Die Spuren sind unterschiedlicher Herkunft, die natürlichen Hölzer beschreiben durch ihre Jahresringe bestimmte Zeitabschnitte ihres Wachstums und bringen in Farbe und Maserung ihren Materialcharakter als Zeichen ein. Die Handschrift Leuners entscheidet über das Zusammenspiel zwischen der gewachsenen Sprache des Materials und seinem konstruierten Formwillen. Er folgt dem Material und er verfremdet, durch sein Formkonzept gleichermaßen wie durch Farbe. Mehrteilige Körper entstehen, verdübelt, verzapft, zusammengefügt durch traditionelle Holzverbindungen. Die einzelnen Elemente entwickeln durch ihre Linienführung und im Zusammenwirken mit dem Ganzen gestischen, zeichenhaften Charakter.

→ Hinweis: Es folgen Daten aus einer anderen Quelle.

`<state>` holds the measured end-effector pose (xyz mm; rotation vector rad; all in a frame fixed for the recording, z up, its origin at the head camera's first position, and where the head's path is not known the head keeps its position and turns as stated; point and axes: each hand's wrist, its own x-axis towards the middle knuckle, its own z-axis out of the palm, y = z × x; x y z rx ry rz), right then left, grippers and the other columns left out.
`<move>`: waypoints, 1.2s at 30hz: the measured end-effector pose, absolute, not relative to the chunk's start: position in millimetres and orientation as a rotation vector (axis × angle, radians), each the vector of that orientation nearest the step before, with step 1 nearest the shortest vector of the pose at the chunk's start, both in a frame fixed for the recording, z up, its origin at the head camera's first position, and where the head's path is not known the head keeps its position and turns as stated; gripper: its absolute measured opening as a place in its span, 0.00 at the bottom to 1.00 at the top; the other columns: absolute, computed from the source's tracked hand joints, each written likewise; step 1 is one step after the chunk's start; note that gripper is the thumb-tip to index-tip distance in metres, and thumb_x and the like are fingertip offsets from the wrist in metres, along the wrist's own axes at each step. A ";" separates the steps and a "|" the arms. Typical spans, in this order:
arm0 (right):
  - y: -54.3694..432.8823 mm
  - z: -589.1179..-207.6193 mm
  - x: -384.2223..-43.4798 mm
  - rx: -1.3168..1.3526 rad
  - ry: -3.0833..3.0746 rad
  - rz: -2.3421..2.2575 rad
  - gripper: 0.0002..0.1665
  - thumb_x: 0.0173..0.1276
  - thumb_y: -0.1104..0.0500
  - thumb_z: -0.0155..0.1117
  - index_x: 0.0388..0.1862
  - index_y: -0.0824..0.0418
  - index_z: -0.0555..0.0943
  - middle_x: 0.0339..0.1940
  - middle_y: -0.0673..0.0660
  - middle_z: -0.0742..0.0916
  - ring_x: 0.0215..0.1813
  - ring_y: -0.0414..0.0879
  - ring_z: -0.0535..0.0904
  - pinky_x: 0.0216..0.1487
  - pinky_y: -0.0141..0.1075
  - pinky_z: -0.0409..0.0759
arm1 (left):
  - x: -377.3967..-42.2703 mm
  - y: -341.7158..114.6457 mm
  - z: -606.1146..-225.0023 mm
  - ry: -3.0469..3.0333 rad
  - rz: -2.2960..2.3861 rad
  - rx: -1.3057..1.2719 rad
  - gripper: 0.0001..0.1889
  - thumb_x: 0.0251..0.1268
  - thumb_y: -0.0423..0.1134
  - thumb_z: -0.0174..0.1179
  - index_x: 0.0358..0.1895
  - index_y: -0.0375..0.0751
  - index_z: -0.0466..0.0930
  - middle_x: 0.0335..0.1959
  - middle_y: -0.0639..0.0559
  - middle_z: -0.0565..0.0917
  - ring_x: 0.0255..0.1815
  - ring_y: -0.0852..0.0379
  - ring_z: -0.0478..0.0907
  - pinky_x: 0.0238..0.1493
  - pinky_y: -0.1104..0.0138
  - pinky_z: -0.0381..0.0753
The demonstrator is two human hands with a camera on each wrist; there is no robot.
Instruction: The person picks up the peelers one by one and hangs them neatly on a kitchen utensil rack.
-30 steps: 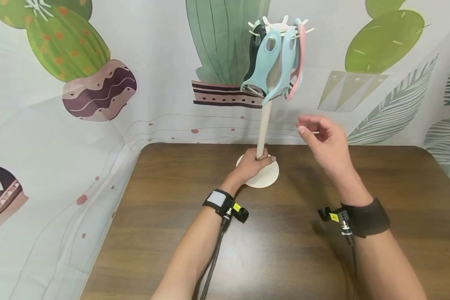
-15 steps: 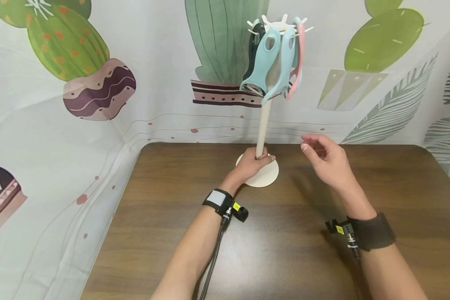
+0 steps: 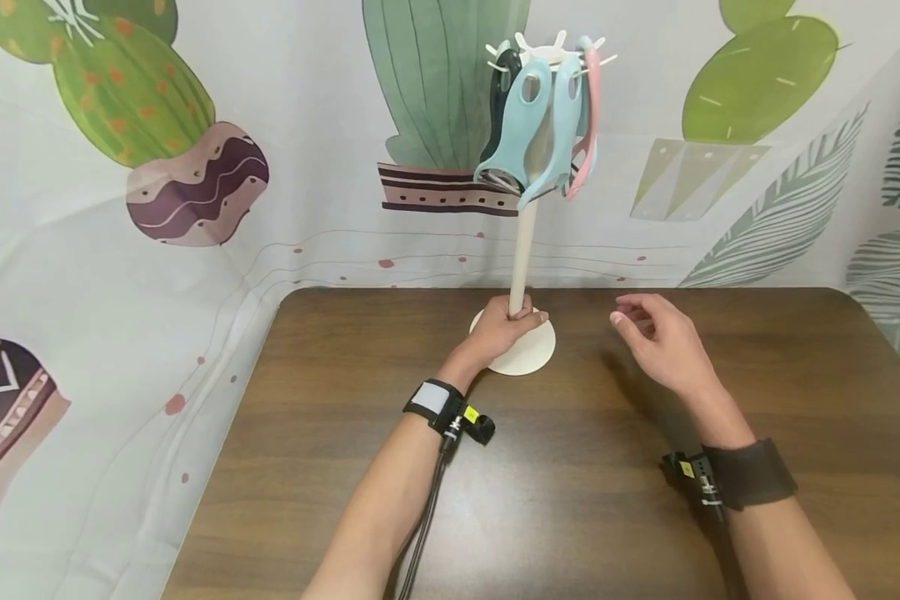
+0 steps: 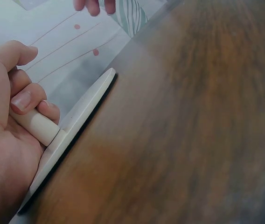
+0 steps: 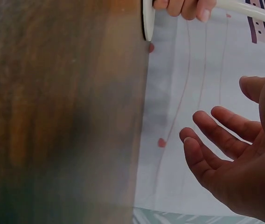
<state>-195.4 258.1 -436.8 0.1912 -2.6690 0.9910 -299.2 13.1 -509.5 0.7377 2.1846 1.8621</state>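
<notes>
A cream stand (image 3: 522,250) rises from a round base (image 3: 528,358) on the table. My left hand (image 3: 497,329) grips its post just above the base; the left wrist view shows the fingers (image 4: 30,98) curled round the post. Several Y-shaped peelers hang from the hooks at the top: a black peeler (image 3: 499,104), light blue peelers (image 3: 520,137), and a pink peeler (image 3: 587,137). Others behind are partly hidden. To the right of the base, my right hand (image 3: 666,343) hovers above the table with loosely bent fingers, holding nothing and apart from the stand.
The brown wooden table (image 3: 570,500) ends at a back edge close behind the base. A white cloth with printed cacti (image 3: 307,167) hangs behind it. Straps with small cameras circle both wrists, and a cable (image 3: 423,525) runs along the left forearm.
My right hand has moved down and slightly right, from in front of the cloth to over the table. The left hand stays on the post, and the peelers hang as before.
</notes>
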 end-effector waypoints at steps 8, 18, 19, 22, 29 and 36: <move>259.2 -443.3 -200.0 0.181 -2.678 1.001 0.21 0.73 0.48 0.55 0.57 0.60 0.77 0.46 0.56 0.82 0.46 0.47 0.77 0.45 0.45 0.76 | -298.7 11.4 -507.5 2.196 1.858 0.728 0.22 0.63 0.47 0.64 0.19 0.45 0.61 0.16 0.58 0.59 0.22 0.60 0.60 0.25 0.68 0.60; 257.1 -447.5 -200.6 0.176 -2.681 0.995 0.21 0.72 0.49 0.56 0.55 0.61 0.78 0.45 0.56 0.82 0.45 0.45 0.77 0.44 0.46 0.76 | -294.6 8.1 -503.3 2.221 1.856 0.729 0.19 0.63 0.43 0.64 0.21 0.45 0.64 0.17 0.57 0.62 0.22 0.60 0.62 0.25 0.68 0.62; 256.3 -447.7 -200.6 0.179 -2.681 0.997 0.20 0.72 0.49 0.57 0.55 0.61 0.78 0.45 0.56 0.83 0.45 0.45 0.77 0.44 0.44 0.77 | -293.9 7.1 -502.6 2.224 1.853 0.733 0.17 0.63 0.43 0.64 0.23 0.45 0.66 0.17 0.57 0.62 0.22 0.60 0.62 0.25 0.68 0.63; 254.2 -448.0 -200.2 0.189 -2.677 1.003 0.20 0.72 0.49 0.58 0.54 0.60 0.79 0.45 0.56 0.83 0.45 0.45 0.78 0.44 0.39 0.76 | -292.0 4.1 -501.4 2.231 1.836 0.731 0.11 0.63 0.43 0.63 0.29 0.46 0.70 0.21 0.55 0.69 0.25 0.59 0.68 0.28 0.68 0.68; 255.1 -447.3 -199.5 0.194 -2.692 1.001 0.21 0.72 0.48 0.57 0.55 0.60 0.78 0.46 0.56 0.83 0.46 0.46 0.78 0.44 0.41 0.76 | -287.9 -0.7 -488.0 2.236 1.759 0.735 0.14 0.64 0.43 0.63 0.50 0.42 0.78 0.42 0.51 0.82 0.45 0.59 0.77 0.48 0.66 0.75; 258.7 -447.8 -196.1 0.182 -2.706 1.011 0.22 0.72 0.48 0.57 0.56 0.61 0.77 0.47 0.59 0.82 0.48 0.50 0.78 0.46 0.48 0.76 | -282.2 -11.0 -461.9 2.215 1.702 0.810 0.22 0.66 0.43 0.61 0.58 0.34 0.71 0.54 0.41 0.80 0.54 0.56 0.77 0.57 0.63 0.75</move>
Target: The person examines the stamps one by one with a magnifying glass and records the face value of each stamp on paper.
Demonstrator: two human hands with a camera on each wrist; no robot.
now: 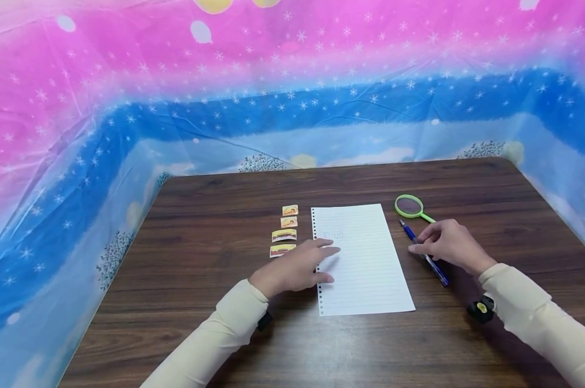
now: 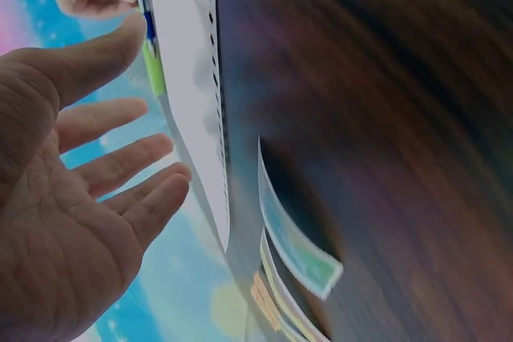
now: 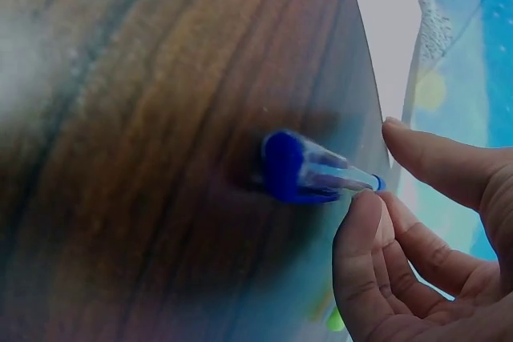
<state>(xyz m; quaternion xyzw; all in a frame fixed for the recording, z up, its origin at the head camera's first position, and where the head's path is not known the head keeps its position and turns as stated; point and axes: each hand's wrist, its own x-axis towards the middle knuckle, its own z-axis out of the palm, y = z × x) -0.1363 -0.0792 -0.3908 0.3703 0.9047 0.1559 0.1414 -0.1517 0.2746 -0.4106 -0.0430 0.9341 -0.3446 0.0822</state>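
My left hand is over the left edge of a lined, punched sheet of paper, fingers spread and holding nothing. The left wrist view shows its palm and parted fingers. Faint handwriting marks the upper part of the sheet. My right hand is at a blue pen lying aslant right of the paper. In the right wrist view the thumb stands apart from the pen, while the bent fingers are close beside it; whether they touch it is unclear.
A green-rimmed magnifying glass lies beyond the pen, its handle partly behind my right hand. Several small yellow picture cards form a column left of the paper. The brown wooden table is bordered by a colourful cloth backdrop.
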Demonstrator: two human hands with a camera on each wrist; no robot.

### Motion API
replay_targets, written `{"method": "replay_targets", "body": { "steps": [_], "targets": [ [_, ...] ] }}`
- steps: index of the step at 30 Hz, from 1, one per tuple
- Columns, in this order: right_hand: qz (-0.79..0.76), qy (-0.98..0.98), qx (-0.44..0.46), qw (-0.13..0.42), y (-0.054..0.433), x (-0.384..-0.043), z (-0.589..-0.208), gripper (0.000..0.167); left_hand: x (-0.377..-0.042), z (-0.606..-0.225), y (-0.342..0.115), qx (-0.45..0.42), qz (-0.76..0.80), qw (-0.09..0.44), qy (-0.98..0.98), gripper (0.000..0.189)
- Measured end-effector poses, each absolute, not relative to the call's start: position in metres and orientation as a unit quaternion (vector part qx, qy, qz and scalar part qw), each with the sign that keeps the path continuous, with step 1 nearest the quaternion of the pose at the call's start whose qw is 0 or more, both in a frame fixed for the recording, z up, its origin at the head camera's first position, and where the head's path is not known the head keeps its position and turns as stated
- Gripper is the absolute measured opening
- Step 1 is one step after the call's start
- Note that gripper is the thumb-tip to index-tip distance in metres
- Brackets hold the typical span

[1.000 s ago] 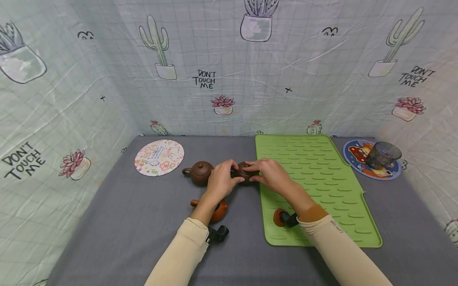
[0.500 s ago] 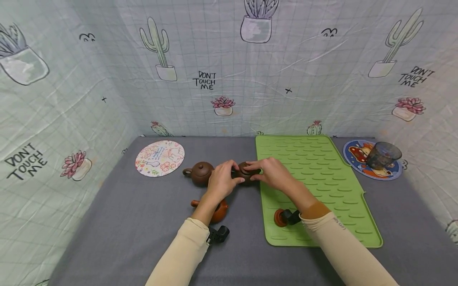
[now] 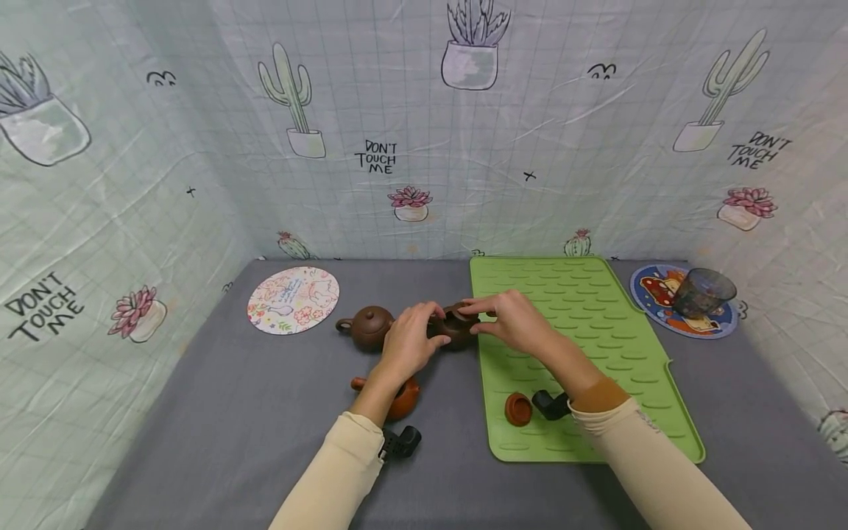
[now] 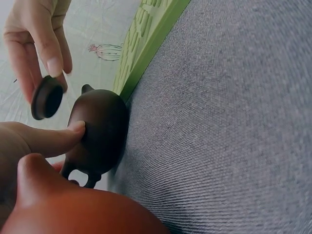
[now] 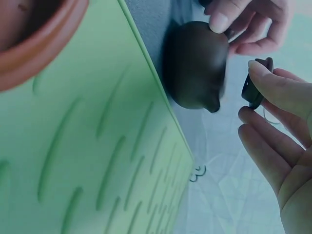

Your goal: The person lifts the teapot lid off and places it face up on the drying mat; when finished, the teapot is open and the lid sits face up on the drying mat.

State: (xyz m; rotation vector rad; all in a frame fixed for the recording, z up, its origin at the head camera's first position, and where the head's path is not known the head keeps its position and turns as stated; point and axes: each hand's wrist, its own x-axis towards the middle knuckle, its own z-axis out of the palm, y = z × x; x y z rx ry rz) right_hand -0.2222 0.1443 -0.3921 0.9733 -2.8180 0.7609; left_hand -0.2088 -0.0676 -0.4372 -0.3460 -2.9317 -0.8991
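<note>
Dark brown teapot [image 3: 457, 340] stands on the grey cloth at the green mat's left edge, its top opening showing. My left hand [image 3: 407, 342] holds it at the handle side, thumb pressed on its wall in the left wrist view. Just above the opening, my right hand [image 3: 520, 324] pinches the teapot's small dark lid [image 5: 253, 87] between thumb and fingers; the left wrist view shows the lid [image 4: 48, 97] tilted and apart from the pot. Below my left wrist sits a reddish-brown teapot [image 3: 405, 401] without a lid, partly hidden by the forearm.
A second dark brown teapot [image 3: 369, 327], lid on, stands left of my left hand. An upturned reddish lid [image 3: 518, 409] lies on the green mat [image 3: 570, 353]. A floral round mat [image 3: 294, 300] lies back left; at back right a smoky glass [image 3: 704, 292] stands on a blue round mat [image 3: 652, 274].
My right hand has lifted the lid off the dark teapot and moved slightly up and right, uncovering the opening. My left hand keeps its hold. The head view has tipped slightly upward.
</note>
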Motion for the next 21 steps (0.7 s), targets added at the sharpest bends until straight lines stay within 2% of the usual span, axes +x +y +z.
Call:
{"method": "replay_targets", "body": {
  "steps": [21],
  "targets": [
    [0.317, -0.902, 0.289, 0.044, 0.183, -0.217, -0.38, 0.038, -0.212, -0.439, -0.071, -0.124, -0.329, 0.033, -0.936, 0.027]
  ]
}}
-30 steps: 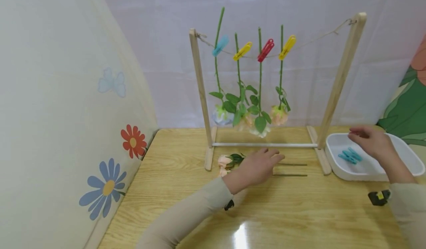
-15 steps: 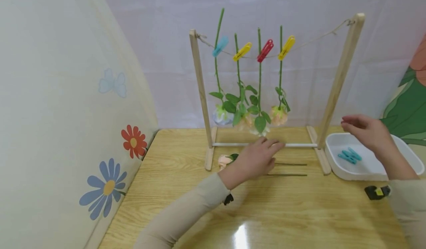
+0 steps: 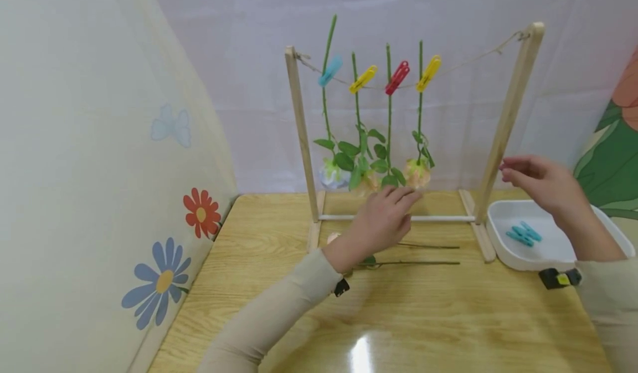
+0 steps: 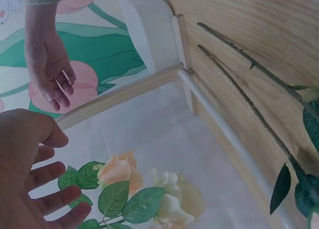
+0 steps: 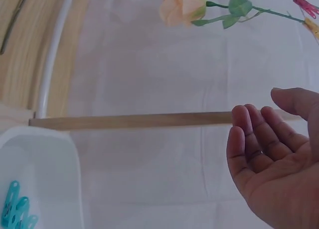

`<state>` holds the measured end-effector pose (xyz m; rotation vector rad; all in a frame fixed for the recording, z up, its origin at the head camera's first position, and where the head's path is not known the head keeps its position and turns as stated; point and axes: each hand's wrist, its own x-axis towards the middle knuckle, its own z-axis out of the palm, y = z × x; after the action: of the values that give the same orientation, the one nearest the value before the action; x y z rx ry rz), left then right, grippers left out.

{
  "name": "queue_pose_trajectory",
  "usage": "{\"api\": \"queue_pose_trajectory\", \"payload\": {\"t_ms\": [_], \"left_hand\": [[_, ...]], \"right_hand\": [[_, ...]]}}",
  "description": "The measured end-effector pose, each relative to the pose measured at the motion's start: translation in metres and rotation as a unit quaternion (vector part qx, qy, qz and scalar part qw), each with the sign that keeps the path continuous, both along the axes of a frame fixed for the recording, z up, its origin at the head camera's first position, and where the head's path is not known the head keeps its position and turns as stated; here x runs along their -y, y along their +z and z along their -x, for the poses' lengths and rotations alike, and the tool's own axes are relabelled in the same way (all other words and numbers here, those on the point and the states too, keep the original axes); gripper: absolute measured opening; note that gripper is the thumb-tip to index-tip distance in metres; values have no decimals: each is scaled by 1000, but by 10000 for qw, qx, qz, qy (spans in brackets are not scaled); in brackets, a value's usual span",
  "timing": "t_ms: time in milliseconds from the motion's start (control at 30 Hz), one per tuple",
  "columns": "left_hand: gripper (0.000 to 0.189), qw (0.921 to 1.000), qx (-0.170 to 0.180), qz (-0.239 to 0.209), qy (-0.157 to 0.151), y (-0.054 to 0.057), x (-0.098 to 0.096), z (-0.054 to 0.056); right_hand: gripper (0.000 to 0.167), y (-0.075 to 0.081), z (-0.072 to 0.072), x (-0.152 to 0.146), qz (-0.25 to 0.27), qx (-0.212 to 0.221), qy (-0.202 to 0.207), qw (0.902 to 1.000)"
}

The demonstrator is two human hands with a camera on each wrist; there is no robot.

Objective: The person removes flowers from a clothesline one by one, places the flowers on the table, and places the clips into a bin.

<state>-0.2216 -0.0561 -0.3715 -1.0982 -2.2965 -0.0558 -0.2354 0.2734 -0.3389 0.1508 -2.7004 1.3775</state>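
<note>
My left hand (image 3: 381, 218) is raised in front of the hanging flowers, its fingers loosely spread and holding nothing in the left wrist view. It overlaps the white rose (image 4: 177, 199), close beside a peach rose (image 3: 417, 173). My right hand (image 3: 548, 187) hovers by the rack's right post (image 3: 508, 123), fingers relaxed and thumb apart; its palm shows bare in the right wrist view. A blue clothespin (image 3: 330, 71), yellow clothespins (image 3: 363, 79) and a red clothespin (image 3: 397, 77) clip the stems upside down to a string. Two flower stems (image 3: 428, 262) lie on the table, their blooms partly hidden behind my left arm.
A white tray (image 3: 513, 259) with several teal clothespins (image 3: 523, 233) stands right of the wooden rack. The rack's white crossbar (image 3: 443, 218) runs low between its feet. A decorated wall panel (image 3: 194, 151) borders the wooden table (image 3: 423, 317) on the left.
My left hand has risen from the lying flowers toward the hanging blooms. My right hand has moved up and left from above the tray to the right post.
</note>
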Motion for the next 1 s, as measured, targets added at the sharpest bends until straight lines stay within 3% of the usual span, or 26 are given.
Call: {"api": "queue_pose_trajectory", "payload": {"t_ms": [200,333,567,800,1000], "left_hand": [[48,9991,11,-410,-93,7,1,6],[49,9981,208,-578,-89,14,1,7],[49,9975,255,-647,141,26,-1,12],[52,9943,587,-885,92,37,-1,17],[52,9928,550,-1062,65,45,-2,22]], "right_hand": [[60,11,1,9,447,-227,123,9987],[59,18,2,14,467,-315,162,9983],[55,34,3,26,565,-513,230,9968],[51,51,3,38,438,-493,188,9976],[51,63,4,44,473,-727,219,9960]]}}
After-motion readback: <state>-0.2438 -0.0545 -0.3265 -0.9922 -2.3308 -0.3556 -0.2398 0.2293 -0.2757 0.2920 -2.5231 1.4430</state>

Dr. Sabine Runde, Katalog zur Ausstellung "Craft from Scratch - Eine Spur von Handarbeit. 8. Triennale für Form und Inhalte 2001/2", Museum für angewandte Kunst, Frankfurt am Main, Sidney, Adelaide.


Bewusstes Sitzen
Diesen Gedanken greifen mehrere Gestalter auf. Denn ergonomisch gesehen müßte jeder seinen maßgeschneiderten Sitz haben und ihn überall mitnehmen können. Noch vordringlicher scheint, daß die Alltagshandlung »Sitzen« wieder bewußt gemacht wird. Das Fernziel heißt dabei Entspannung beim Sitzen. Ohne Anstrengung relativ aufrecht und gerade sitzen ist im asiatischen Kulturkreis keine Ausnahmeerscheinung, sondern gehört zur Lebensweise. In der westlichen Hemisphäre dagegen erlernt man es mühsam beispielsweise in Yogakursen. »Sich beim Sitzen erleben« könnte das Motto aller Arbeiten von Christoph Leuner sein und das auf höchst dekorative Weise. Die Sitzfläche seines »Keil Sitzes« reicht gerade aus, damit die Sitzbeinknochen Platz finden. Eine leichte Spannung zwischen aufrechter Wirbelsäule und hängenden Beinen entsteht. Mit etwas Übung nimmt man eine präsente Haltung ein.